### WORK REQUEST:
Include in the output exactly the lines from the opening of the data through the line containing "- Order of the", and nothing more.

BEGIN

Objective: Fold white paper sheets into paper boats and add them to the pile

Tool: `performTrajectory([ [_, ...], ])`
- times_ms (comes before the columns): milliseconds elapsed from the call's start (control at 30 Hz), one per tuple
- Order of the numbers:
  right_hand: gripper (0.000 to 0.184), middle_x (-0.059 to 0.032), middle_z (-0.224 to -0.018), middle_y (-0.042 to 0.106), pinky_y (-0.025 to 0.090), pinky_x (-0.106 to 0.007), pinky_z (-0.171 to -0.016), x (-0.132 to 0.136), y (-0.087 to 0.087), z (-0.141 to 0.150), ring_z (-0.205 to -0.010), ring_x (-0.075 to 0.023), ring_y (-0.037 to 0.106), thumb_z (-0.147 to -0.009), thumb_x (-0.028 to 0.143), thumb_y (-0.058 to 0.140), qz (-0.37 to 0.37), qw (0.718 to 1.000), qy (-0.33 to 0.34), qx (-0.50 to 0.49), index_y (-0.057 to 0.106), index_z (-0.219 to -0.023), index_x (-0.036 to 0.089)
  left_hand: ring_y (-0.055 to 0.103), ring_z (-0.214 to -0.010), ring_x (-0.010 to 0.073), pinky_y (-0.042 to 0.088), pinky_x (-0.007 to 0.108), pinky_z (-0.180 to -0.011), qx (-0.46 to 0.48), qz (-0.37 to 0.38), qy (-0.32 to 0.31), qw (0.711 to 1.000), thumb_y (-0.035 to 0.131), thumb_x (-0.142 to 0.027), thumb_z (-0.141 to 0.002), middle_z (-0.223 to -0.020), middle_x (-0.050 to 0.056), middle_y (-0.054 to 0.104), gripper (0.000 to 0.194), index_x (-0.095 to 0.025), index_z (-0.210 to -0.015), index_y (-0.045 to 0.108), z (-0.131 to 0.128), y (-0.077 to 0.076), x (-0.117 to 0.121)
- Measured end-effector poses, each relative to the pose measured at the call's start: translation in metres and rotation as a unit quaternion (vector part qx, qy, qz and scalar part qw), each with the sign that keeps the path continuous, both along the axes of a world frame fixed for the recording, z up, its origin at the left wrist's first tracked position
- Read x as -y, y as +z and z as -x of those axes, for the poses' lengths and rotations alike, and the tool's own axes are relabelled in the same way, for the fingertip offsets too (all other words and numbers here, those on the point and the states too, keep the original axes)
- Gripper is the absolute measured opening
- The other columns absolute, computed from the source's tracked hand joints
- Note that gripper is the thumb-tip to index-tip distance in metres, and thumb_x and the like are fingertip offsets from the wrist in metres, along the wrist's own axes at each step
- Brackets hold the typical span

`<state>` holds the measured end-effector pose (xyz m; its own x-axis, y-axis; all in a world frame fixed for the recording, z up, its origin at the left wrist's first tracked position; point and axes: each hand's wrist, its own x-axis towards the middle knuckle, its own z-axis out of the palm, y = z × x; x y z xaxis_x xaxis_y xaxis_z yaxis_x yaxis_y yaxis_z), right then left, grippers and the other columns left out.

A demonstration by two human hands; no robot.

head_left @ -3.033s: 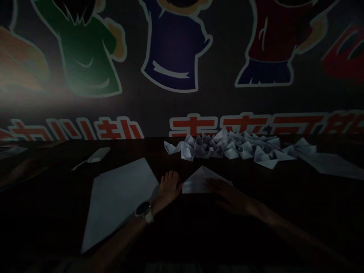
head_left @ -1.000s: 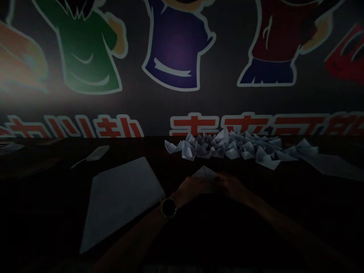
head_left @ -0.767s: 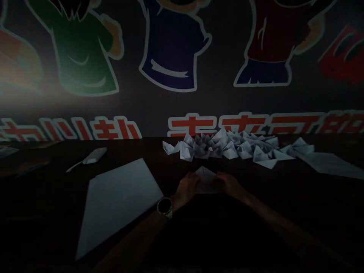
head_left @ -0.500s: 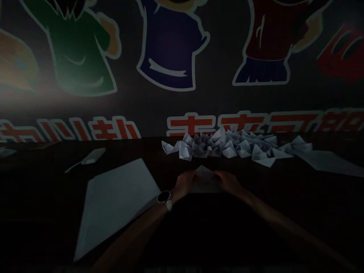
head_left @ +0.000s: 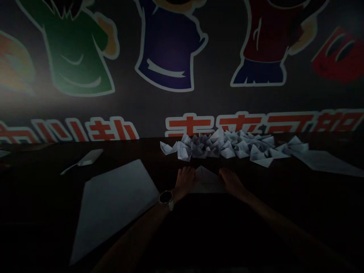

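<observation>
One folded sheet [head_left: 208, 182] between both hands [head_left: 185, 179]

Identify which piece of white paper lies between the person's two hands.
The folded paper triangle, flanked by the left hand and right hand. The large paper sheet lies left; the paper boats and far-right sheet lie farther back.
</observation>
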<state>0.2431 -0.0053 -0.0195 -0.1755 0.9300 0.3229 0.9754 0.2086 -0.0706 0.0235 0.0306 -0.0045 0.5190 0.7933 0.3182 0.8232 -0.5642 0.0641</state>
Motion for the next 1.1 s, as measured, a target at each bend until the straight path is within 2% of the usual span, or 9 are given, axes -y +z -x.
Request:
performTrajectory([
  [133, 0.016, -0.0117, -0.097, 0.058, 0.033, -0.032, -0.072, 0.002, -0.003, -0.002, -0.089, -0.0231, 0.051, -0.085, 0.012, 0.036, -0.009, 1.000, -0.009, 0.017, 0.051, -0.089, 0.015, 0.038, -0.121, 0.0216, 0.022, 0.043, -0.104, -0.019, -0.051, -0.111, 0.992, 0.033, -0.018, -0.089, -0.126, 0.010, 0.049, 0.034, -0.017, -0.121, 0.043, -0.009, -0.001, 0.010],
  [233, 0.016, -0.0108, -0.095, 0.058, 0.033, -0.032, -0.072, 0.002, -0.004, 0.000, -0.088, -0.0231, 0.051, -0.085, 0.011, 0.037, -0.028, 0.999, -0.013, 0.032, 0.051, -0.089, 0.016, 0.028, -0.130, 0.0191, 0.017, 0.037, -0.109, -0.011, -0.045, -0.226, 0.973, 0.030, -0.025, -0.092, -0.137, 0.008, 0.040, 0.040, -0.017, -0.131, 0.035, -0.017, -0.004, 0.021],
  [300, 0.014, -0.0098, -0.092, 0.058, 0.033, -0.031, -0.070, 0.001, -0.005, 0.000, -0.086, -0.0225, 0.051, -0.086, 0.014, 0.037, -0.037, 0.999, -0.013, 0.029, 0.051, -0.087, 0.016, 0.031, -0.129, 0.0188, 0.020, 0.035, -0.108, -0.009, -0.017, -0.261, 0.965, 0.029, -0.032, -0.092, -0.137, 0.008, 0.040, 0.043, -0.016, -0.131, 0.036, -0.019, -0.005, 0.027],
  [400, 0.013, -0.0089, -0.090, 0.058, 0.032, -0.031, -0.069, 0.000, -0.007, -0.002, -0.084, -0.0218, 0.051, -0.086, 0.017, 0.038, -0.046, 0.999, -0.013, 0.023, 0.051, -0.085, 0.017, 0.033, -0.128, 0.0200, 0.025, 0.034, -0.107, 0.003, 0.025, -0.252, 0.968, 0.030, -0.043, -0.091, -0.137, 0.010, 0.039, 0.051, -0.014, -0.132, 0.035, -0.012, -0.004, 0.031],
  [533, 0.011, -0.0081, -0.088, 0.059, 0.032, -0.031, -0.069, -0.001, -0.009, -0.004, -0.083, -0.0215, 0.051, -0.085, 0.019, 0.040, -0.050, 0.998, -0.016, 0.018, 0.051, -0.083, 0.017, 0.027, -0.131, 0.0218, 0.026, 0.036, -0.106, 0.012, 0.065, -0.214, 0.975, 0.032, -0.052, -0.087, -0.142, 0.012, 0.031, 0.063, -0.015, -0.138, 0.026, 0.020, -0.002, 0.033],
  [700, 0.012, -0.0075, -0.090, 0.058, 0.032, -0.031, -0.069, 0.003, -0.010, -0.008, -0.083, -0.0212, 0.050, -0.084, 0.016, 0.040, -0.062, 0.998, -0.027, -0.010, 0.051, -0.086, 0.018, 0.017, -0.135, 0.0217, 0.020, 0.038, -0.109, -0.022, 0.107, -0.193, 0.975, 0.029, -0.052, -0.089, -0.147, 0.011, 0.019, 0.064, -0.016, -0.140, 0.018, 0.062, 0.004, 0.038],
  [833, 0.020, -0.0075, -0.095, 0.057, 0.032, -0.031, -0.071, 0.008, -0.008, -0.012, -0.088, -0.0217, 0.049, -0.078, 0.008, 0.041, -0.052, 0.998, -0.030, -0.018, 0.050, -0.092, 0.019, 0.016, -0.135, 0.0222, 0.020, 0.038, -0.108, -0.032, 0.114, -0.169, 0.978, 0.028, -0.054, -0.088, -0.147, 0.012, 0.016, 0.066, -0.015, -0.140, 0.017, 0.072, 0.004, 0.042],
  [1000, 0.026, -0.0073, -0.095, 0.057, 0.032, -0.031, -0.071, 0.011, -0.004, -0.012, -0.088, -0.0219, 0.049, -0.075, 0.004, 0.041, -0.036, 0.998, -0.044, -0.012, 0.052, -0.092, 0.019, 0.034, -0.128, 0.0196, 0.021, 0.040, -0.106, -0.030, 0.060, -0.158, 0.985, 0.031, -0.046, -0.090, -0.140, 0.007, 0.036, 0.049, -0.023, -0.134, 0.034, 0.068, 0.007, 0.038],
  [1100, 0.030, -0.0080, -0.098, 0.057, 0.033, -0.032, -0.072, 0.011, -0.005, -0.011, -0.090, -0.0227, 0.049, -0.075, 0.004, 0.042, -0.039, 0.998, -0.043, 0.001, 0.054, -0.097, 0.019, 0.056, -0.104, 0.0180, 0.031, 0.040, -0.098, -0.043, 0.023, -0.133, 0.990, 0.033, -0.036, -0.092, -0.113, 0.004, 0.062, 0.032, -0.025, -0.110, 0.057, 0.053, 0.018, 0.030],
])
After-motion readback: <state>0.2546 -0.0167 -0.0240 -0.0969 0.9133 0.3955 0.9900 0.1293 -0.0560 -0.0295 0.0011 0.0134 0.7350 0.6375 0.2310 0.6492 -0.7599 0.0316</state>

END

### RESPONSE AREA:
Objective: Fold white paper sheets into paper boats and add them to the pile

Tool: `performTrajectory([ [_, ...], ])`
- times_ms (comes before the columns): milliseconds elapsed from the call's start (control at 30 Hz), one per tuple
- Order of the numbers:

No further output is required for this answer.